# Goal of the exercise
In this exercise, the data must be written out exactly.
------------
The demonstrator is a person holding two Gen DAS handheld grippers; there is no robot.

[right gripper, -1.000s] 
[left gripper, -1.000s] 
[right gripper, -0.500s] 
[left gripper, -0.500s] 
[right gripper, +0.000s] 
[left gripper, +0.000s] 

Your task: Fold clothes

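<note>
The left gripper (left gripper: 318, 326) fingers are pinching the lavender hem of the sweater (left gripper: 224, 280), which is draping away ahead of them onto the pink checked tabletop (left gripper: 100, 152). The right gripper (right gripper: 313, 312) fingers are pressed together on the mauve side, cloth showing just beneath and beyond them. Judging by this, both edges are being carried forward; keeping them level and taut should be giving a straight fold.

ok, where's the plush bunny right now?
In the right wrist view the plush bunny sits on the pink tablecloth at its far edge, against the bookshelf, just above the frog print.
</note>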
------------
# Exercise response
The demonstrator is a person holding two Gen DAS handheld grippers; there is no robot.

[right gripper, -1.000s] 
[left gripper, -1.000s] 
[right gripper, -0.500s] 
[left gripper, -0.500s] 
[right gripper, +0.000s] 
[left gripper, +0.000s] 

Your task: Fold clothes

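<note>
The left gripper (left gripper: 318, 326) fingers are pinching the lavender hem of the sweater (left gripper: 224, 280), which is draping away ahead of them onto the pink checked tabletop (left gripper: 100, 152). The right gripper (right gripper: 313, 312) fingers are pressed together on the mauve side, cloth showing just beneath and beyond them. Judging by this, both edges are being carried forward; keeping them level and taut should be giving a straight fold.

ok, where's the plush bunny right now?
In the right wrist view the plush bunny sits on the pink tablecloth at its far edge, against the bookshelf, just above the frog print.
</note>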

Nothing else remains for the exercise.